--- INSTRUCTIONS FOR THE TASK ---
For the records below, print the lines from the line with "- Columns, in" through the line with "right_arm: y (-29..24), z" exactly as written; include both end lines and exclude the rest.

--- Stored data entries ---

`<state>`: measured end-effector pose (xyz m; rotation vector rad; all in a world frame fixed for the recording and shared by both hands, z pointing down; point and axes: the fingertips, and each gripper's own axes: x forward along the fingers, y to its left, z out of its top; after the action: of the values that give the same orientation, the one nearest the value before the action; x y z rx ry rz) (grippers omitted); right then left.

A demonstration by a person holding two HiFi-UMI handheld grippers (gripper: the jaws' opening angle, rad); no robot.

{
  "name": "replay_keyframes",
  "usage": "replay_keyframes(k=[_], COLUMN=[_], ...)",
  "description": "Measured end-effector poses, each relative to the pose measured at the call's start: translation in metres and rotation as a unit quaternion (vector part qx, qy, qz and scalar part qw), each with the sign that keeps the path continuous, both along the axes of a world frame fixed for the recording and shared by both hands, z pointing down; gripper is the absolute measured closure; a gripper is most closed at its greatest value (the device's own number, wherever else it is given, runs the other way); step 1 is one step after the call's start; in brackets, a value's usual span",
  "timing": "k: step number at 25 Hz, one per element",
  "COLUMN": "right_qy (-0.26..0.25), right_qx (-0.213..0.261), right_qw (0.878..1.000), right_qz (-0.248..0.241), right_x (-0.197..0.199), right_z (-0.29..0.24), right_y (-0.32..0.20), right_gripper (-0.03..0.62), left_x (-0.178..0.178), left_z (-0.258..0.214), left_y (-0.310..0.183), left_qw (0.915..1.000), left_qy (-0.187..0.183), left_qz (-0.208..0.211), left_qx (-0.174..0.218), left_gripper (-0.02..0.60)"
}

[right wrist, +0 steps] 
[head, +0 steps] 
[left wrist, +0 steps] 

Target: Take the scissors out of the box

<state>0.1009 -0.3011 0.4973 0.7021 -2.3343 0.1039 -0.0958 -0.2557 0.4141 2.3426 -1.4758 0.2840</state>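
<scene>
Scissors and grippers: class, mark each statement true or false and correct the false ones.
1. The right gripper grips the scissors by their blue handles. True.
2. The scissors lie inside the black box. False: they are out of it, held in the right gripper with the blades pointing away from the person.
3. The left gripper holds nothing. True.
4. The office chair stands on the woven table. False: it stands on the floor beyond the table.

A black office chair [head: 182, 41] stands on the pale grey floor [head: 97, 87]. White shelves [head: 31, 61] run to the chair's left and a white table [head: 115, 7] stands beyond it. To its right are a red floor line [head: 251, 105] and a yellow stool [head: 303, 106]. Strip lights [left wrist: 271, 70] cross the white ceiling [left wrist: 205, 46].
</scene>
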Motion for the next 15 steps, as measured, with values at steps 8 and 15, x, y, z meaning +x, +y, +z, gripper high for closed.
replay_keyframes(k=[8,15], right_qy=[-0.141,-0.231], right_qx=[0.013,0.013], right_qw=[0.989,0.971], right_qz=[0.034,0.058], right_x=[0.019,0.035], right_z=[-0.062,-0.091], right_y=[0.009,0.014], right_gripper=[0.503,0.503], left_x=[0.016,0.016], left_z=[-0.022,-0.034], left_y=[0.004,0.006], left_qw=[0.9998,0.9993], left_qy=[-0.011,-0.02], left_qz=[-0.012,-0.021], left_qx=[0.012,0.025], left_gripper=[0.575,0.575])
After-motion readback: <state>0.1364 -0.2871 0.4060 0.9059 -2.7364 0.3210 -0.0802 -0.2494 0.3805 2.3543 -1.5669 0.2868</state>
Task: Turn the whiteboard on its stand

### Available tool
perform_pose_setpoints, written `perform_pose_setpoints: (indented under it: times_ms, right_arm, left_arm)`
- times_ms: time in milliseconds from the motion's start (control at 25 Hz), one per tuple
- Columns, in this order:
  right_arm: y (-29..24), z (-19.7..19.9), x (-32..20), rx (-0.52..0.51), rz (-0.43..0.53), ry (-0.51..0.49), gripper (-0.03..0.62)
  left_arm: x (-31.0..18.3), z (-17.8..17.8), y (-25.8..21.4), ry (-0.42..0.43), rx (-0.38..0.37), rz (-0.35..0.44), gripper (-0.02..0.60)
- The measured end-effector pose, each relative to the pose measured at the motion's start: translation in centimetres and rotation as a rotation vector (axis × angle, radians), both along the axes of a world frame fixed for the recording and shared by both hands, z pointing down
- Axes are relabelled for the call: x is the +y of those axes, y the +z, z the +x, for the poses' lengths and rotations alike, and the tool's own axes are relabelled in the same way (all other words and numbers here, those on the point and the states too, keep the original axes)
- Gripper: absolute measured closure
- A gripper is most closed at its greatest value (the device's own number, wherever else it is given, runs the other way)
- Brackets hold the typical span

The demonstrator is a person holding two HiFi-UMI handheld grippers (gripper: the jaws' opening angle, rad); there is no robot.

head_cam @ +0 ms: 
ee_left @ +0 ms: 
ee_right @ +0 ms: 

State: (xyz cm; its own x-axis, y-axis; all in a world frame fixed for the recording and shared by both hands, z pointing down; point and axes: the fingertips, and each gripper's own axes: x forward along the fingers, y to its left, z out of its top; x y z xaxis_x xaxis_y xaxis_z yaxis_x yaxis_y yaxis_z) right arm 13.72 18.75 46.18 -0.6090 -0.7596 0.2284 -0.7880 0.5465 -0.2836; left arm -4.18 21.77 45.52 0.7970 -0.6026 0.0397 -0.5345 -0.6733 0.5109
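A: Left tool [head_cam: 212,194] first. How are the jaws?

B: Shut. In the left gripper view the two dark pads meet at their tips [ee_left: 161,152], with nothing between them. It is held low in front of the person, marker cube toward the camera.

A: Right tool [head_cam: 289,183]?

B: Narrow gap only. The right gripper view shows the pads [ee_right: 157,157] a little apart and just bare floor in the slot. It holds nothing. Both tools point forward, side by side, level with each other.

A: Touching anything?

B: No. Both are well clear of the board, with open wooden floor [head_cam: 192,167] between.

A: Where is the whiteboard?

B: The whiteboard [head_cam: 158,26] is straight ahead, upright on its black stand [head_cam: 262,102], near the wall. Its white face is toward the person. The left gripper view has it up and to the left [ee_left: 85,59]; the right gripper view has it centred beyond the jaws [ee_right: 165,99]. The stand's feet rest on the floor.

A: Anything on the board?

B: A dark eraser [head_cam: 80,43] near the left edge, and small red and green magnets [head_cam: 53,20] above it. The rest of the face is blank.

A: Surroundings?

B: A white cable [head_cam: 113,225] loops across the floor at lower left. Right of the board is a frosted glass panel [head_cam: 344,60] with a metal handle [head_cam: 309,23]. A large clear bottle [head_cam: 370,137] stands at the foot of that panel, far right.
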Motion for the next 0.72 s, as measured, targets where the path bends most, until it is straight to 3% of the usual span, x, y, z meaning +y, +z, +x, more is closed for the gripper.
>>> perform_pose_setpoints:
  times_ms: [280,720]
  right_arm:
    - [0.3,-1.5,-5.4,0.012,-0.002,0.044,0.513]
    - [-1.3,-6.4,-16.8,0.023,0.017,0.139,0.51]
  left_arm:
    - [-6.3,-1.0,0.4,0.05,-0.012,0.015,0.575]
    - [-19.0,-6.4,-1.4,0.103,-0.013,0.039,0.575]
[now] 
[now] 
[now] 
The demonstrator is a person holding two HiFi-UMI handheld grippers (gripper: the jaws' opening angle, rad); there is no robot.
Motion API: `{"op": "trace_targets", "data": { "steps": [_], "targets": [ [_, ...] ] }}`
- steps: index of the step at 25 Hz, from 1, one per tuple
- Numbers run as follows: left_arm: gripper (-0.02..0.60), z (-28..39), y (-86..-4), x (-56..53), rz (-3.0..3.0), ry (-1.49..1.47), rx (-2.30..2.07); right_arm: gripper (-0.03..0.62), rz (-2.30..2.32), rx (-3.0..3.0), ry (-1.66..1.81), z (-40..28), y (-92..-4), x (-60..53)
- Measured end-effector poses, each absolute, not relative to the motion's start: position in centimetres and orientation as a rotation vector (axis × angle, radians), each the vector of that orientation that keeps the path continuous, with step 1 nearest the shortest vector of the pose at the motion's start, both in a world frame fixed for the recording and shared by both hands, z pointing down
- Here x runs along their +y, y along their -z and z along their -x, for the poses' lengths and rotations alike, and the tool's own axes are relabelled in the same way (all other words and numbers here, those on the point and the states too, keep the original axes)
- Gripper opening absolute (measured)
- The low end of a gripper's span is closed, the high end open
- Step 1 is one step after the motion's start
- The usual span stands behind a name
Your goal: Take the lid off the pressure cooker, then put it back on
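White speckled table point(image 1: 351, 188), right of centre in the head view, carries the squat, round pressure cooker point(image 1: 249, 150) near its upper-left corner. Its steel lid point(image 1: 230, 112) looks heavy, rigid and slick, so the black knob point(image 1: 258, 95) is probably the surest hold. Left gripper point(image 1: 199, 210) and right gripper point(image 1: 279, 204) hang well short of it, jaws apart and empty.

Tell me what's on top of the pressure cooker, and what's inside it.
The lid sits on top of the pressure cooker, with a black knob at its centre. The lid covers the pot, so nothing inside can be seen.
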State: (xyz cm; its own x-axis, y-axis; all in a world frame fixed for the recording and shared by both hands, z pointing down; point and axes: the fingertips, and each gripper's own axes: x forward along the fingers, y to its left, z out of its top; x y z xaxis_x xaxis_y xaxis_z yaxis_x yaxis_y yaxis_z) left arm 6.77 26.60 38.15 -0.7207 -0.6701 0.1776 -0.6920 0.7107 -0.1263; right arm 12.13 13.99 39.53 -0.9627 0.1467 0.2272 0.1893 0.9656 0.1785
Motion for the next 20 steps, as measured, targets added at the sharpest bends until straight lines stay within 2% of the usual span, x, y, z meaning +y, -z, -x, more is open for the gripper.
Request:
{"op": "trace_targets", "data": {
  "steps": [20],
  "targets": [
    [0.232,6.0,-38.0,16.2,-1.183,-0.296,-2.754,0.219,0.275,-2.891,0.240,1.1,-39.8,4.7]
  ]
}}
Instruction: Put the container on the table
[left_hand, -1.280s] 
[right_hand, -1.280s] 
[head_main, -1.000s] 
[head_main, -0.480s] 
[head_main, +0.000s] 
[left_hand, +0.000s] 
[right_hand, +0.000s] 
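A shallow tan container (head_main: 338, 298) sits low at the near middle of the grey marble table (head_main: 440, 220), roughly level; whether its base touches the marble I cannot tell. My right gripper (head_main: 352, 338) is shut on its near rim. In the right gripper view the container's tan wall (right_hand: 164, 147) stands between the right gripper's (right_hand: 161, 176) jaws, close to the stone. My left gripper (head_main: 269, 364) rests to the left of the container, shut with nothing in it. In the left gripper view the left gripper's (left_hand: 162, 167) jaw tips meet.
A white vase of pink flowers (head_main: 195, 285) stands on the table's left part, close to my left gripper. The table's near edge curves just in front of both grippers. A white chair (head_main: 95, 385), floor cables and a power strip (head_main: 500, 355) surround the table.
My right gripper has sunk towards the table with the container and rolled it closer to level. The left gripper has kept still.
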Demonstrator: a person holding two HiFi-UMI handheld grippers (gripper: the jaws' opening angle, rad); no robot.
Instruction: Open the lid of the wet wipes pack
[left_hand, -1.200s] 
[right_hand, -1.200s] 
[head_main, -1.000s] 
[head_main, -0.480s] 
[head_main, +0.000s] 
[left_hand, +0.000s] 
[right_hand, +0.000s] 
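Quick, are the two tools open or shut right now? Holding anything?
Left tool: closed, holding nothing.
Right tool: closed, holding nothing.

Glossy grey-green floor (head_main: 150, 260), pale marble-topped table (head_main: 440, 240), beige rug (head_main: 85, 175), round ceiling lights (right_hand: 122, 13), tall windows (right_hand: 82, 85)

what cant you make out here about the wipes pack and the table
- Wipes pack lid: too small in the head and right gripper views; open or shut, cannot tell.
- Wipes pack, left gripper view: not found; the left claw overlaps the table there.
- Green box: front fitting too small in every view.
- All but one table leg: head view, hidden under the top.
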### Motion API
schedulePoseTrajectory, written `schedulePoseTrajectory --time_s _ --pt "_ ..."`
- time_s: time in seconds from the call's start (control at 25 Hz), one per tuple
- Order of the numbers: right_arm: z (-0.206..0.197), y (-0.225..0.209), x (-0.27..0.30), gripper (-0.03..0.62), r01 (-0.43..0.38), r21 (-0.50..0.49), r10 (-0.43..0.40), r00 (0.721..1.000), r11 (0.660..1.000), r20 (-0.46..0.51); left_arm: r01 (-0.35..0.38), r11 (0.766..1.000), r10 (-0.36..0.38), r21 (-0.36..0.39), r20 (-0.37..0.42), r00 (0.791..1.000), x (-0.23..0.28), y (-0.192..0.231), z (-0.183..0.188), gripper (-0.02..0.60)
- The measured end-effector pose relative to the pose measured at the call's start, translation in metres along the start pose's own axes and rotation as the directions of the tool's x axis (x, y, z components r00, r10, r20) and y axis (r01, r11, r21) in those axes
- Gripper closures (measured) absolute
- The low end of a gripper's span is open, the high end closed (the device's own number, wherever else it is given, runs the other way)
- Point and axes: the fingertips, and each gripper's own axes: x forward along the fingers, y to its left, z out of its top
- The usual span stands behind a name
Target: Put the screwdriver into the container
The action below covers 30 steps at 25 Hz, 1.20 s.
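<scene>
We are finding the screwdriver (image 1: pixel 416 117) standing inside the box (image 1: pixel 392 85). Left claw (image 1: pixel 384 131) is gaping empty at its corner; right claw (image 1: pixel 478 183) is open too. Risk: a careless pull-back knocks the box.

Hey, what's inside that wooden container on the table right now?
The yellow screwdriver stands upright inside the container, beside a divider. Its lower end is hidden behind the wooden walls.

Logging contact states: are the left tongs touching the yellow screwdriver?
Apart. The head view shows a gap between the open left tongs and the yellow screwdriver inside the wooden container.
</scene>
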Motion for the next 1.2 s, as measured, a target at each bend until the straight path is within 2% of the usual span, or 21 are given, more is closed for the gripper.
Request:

--- TASK ANSWER ---
- Columns, in this order:
  right_arm: y (-29..24), z (-19.7..19.9), x (-32..20), rx (-0.52..0.51), rz (-0.43..0.53), ry (-0.51..0.49), gripper (-0.03..0.62)

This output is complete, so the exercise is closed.